Edna: I have had people that have done so. And you know what? Even with us, we used our own money on our first two deals, but we only owned them a few months before we got our other full, no-money-down, deal. And we also read Robert Allen’s book where he talks about no-money-down deals. We bought a house from a lady. It was actually a duplex. We tried the traditional lowball offer, market offer. Then we went a little bit higher than what most people would have. But we also asked her if she would be interested in vendor financing. She didn’t know what that was or how it worked so we explained it to her. We told her we have enough money for the down payment for this property, but we want to be able to scale. What we’re looking for is to be able to take her own money back out, maybe leave your money in the deal. You would be in on a second mortgage position. Then we can go on and buy more and more. We offered her 6 percent (interest only) payments over five years. And then when we refinanced in five years, we’d pay her out. And we gave her a full price offer. After she understood it, she goes, “Wow, I’m going to win twice. I’m going to get a full price offer and I’m going to get 6 percent of my money. That’s awesome.” She ended up getting paid out earlier than the 5 years just with everything that was going on. She also had some challenges with her mom so she needed the money. We were cash-flowing that one little duplex, at $1,000 a month. I have had some people say, “I think you’ll overpaid for that house by about $5,000.” We probably did, but in the first five months we got that back in cash flow. We still own that to this day. A lot of it is just in how you look at it. I always say, it’s a mindset shift. You start thinking differently and creatively on how you can make it work. Really, when you buy a deal with no money down like that, your return is infinite. We still own that house. We own it 100 percent. We don’t have partners under anything. 

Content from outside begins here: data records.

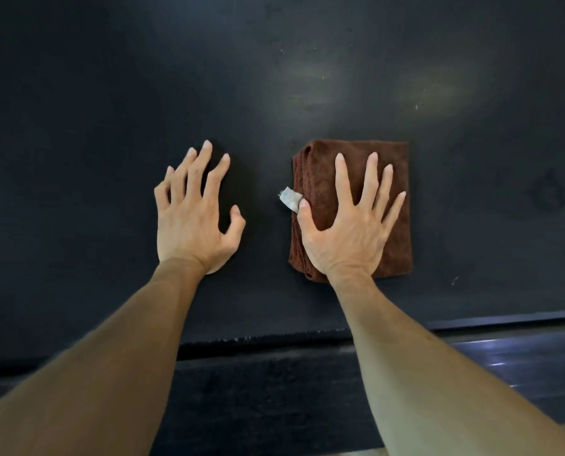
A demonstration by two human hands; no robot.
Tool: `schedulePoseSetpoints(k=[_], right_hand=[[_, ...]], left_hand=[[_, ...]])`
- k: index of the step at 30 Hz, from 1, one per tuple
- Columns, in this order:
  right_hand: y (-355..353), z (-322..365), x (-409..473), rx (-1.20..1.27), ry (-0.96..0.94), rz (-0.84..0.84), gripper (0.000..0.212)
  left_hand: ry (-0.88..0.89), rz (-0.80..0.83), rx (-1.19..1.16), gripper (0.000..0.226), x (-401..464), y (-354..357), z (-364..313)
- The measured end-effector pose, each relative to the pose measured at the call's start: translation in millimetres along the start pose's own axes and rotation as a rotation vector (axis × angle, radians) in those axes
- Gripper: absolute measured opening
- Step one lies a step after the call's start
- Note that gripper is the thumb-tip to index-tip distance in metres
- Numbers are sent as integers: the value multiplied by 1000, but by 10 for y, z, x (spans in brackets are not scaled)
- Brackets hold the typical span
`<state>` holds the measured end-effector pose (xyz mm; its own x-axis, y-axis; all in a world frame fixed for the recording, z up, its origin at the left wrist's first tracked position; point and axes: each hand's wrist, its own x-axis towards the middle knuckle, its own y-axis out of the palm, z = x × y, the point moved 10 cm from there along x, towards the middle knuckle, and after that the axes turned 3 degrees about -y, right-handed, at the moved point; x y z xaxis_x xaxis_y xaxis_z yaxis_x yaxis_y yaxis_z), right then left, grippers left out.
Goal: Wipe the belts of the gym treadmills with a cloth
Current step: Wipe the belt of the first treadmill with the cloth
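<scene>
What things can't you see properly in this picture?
- Head view: the cloth under the right hand is hidden by the palm and fingers.
- Head view: the cloth's white tag is too small to read.
- Head view: the treadmill belt runs past the top, left and right edges.
- Head view: the belt under the left hand is covered.

head view, close, looking down.

Glossy side rail (pixel 517 353), perhaps plastic
</scene>
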<state>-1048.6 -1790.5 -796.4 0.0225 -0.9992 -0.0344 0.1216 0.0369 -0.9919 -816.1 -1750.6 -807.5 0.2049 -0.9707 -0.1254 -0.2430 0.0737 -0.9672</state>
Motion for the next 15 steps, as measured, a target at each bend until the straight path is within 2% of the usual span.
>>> schedulePoseSetpoints(k=[11,13,15], right_hand=[[68,9,-13,-45,-40,62,93],[65,46,8,-45,-117,85,95],[73,112,111,-66,-276,117,95]], left_hand=[[-2,-15,14,72,4,-20,-12],[-12,-15,24,73,-2,-33,-17],[-15,-11,39,73,12,-39,-27]])
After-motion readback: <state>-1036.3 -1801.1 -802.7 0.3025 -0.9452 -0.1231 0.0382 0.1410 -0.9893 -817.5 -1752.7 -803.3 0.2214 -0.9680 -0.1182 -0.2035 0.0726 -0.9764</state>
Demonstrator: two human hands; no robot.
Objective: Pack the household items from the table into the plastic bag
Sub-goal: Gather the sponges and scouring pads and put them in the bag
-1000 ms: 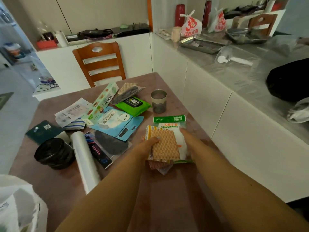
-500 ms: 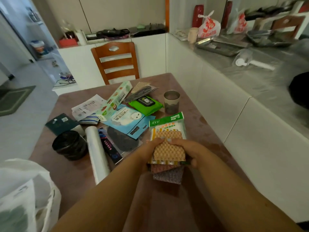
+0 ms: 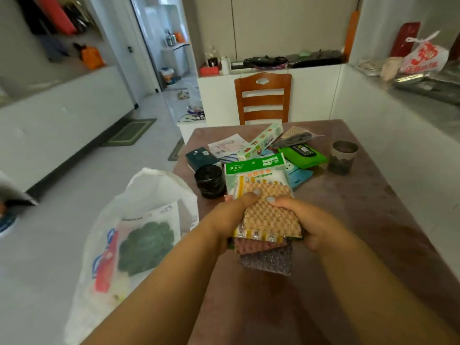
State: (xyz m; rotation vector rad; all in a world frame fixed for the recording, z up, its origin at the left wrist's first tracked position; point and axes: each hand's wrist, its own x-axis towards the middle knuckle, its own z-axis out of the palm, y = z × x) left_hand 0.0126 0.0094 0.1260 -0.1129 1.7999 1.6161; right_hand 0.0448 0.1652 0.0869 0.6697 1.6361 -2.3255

Tom: Using that one as an example, a cash flow of 1,000 a month, you mean you’re getting so much for rent but I assume you’re also including a property tax and everything else that comes along with that? 

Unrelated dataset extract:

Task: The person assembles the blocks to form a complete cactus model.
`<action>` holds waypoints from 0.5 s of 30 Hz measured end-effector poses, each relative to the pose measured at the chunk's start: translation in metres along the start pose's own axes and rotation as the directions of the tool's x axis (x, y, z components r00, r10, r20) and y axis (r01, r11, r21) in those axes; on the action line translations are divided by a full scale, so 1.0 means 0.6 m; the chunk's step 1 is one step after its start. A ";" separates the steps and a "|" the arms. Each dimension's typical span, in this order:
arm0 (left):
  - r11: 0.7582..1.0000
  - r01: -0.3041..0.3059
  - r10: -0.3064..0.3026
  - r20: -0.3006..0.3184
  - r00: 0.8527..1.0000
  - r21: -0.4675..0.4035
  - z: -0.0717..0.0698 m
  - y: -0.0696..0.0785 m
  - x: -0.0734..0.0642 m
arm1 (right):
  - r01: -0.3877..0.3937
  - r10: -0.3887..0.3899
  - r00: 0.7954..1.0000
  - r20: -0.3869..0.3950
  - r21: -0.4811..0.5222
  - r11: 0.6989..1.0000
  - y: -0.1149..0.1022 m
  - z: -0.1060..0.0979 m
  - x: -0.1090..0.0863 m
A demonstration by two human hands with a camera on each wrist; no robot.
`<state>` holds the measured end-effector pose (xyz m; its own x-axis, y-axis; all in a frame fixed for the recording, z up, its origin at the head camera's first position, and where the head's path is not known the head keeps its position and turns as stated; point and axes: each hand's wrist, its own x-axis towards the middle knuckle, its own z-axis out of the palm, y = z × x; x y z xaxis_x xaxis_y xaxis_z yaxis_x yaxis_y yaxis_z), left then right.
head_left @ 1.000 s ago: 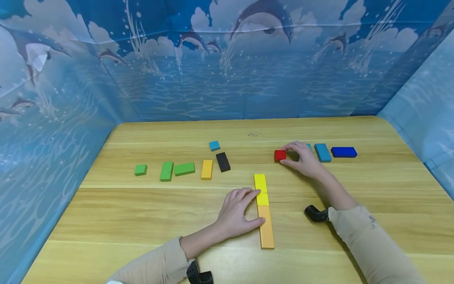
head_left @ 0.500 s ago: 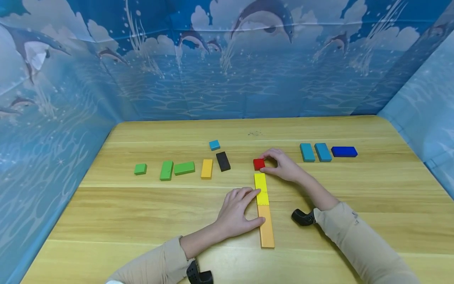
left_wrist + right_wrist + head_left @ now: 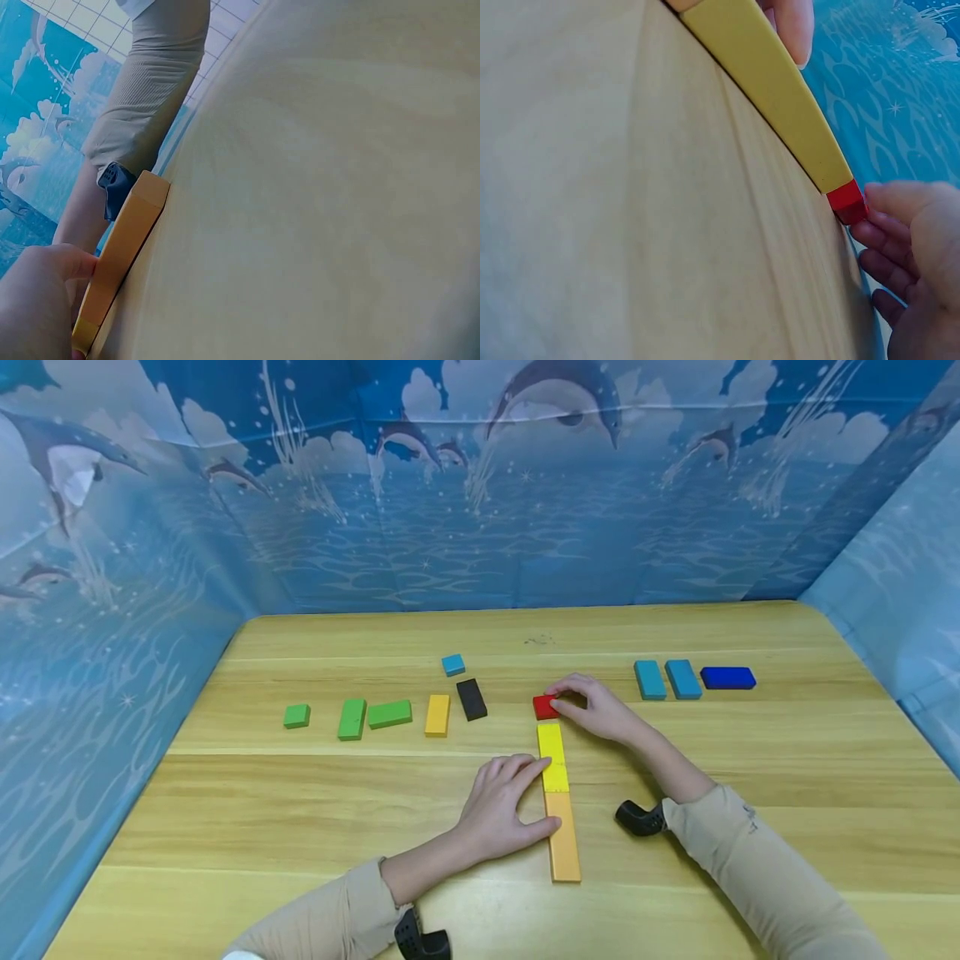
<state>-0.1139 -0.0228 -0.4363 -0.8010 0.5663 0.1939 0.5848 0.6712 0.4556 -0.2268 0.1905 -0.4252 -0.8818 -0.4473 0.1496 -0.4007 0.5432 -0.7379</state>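
Observation:
In the head view a yellow block (image 3: 551, 739) and an orange block (image 3: 564, 852) lie end to end on the wooden table. My left hand (image 3: 498, 810) rests along their left side, fingers spread, thumb against the orange block and index finger at the yellow one. A small red block (image 3: 543, 707) sits at the yellow block's far end; in the right wrist view the two meet. The thumb and index finger of my right hand (image 3: 596, 710) are at the red block's right end, pinching it lightly and hiding part of it.
To the left lie several green blocks (image 3: 390, 714), an amber block (image 3: 437, 716), a black block (image 3: 472, 699) and a small light-blue block (image 3: 453, 665). Light-blue blocks (image 3: 650, 681) and a dark-blue block (image 3: 728, 678) lie back right. A dolphin-print curtain (image 3: 480, 543) borders the table (image 3: 300, 818).
My right hand has carried the red block leftward and toward me, to the yellow block's far end. Its thumb has since shifted from the block's near edge to its right end. My left hand stays put.

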 end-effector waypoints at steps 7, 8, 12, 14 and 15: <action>1.000 0.006 -0.006 0.008 1.000 0.005 0.000 -0.002 -0.001 | -0.034 0.034 0.999 0.001 0.027 0.999 -0.005 0.000 -0.001; 1.000 0.007 -0.007 0.008 1.000 0.003 0.000 -0.002 -0.001 | -0.038 0.038 0.999 0.004 0.029 0.999 -0.005 -0.001 -0.001; 1.000 0.002 -0.002 0.004 1.000 0.001 0.001 -0.001 0.000 | -0.066 0.066 0.998 0.013 0.034 0.997 -0.004 -0.001 -0.002; 1.000 0.002 -0.002 0.004 1.000 0.005 0.002 -0.001 0.000 | -0.078 0.077 0.997 0.018 0.043 0.996 -0.005 -0.002 -0.002; 1.000 0.002 -0.002 0.006 1.000 0.005 0.002 -0.001 0.001 | -0.082 0.081 0.996 0.020 0.049 0.995 -0.008 -0.002 -0.002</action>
<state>-0.1144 -0.0224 -0.4374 -0.8015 0.5677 0.1879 0.5837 0.6746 0.4518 -0.2240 0.1895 -0.4208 -0.9062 -0.4160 0.0757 -0.3143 0.5428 -0.7789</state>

Edna: Yes, repairs and maintenance, because there’s always repairs, maintenance. Property management and all that sort of thing. Yeah. 


Tom: I’ve said this on my podcast before it with other guests around the real estate topic. And one of the things I still fail to wrap my head around is where the cash flow can come from. I’ve just looked recently here in my neighborhood and a townhouse—I can’t remember the exact amount to get a mortgage on that place, plus the property tax and stuff but it’s pretty much a break. The rent was about $500 more than the mortgage, $500 more a month. But by the time you look at property tax and everything else, it looked like a break even so what do people do to actually get something like $1,000 a month cash flow? Obviously, it’s probably a bigger place than a townhouse, but how do you make sure you have that breathing room? 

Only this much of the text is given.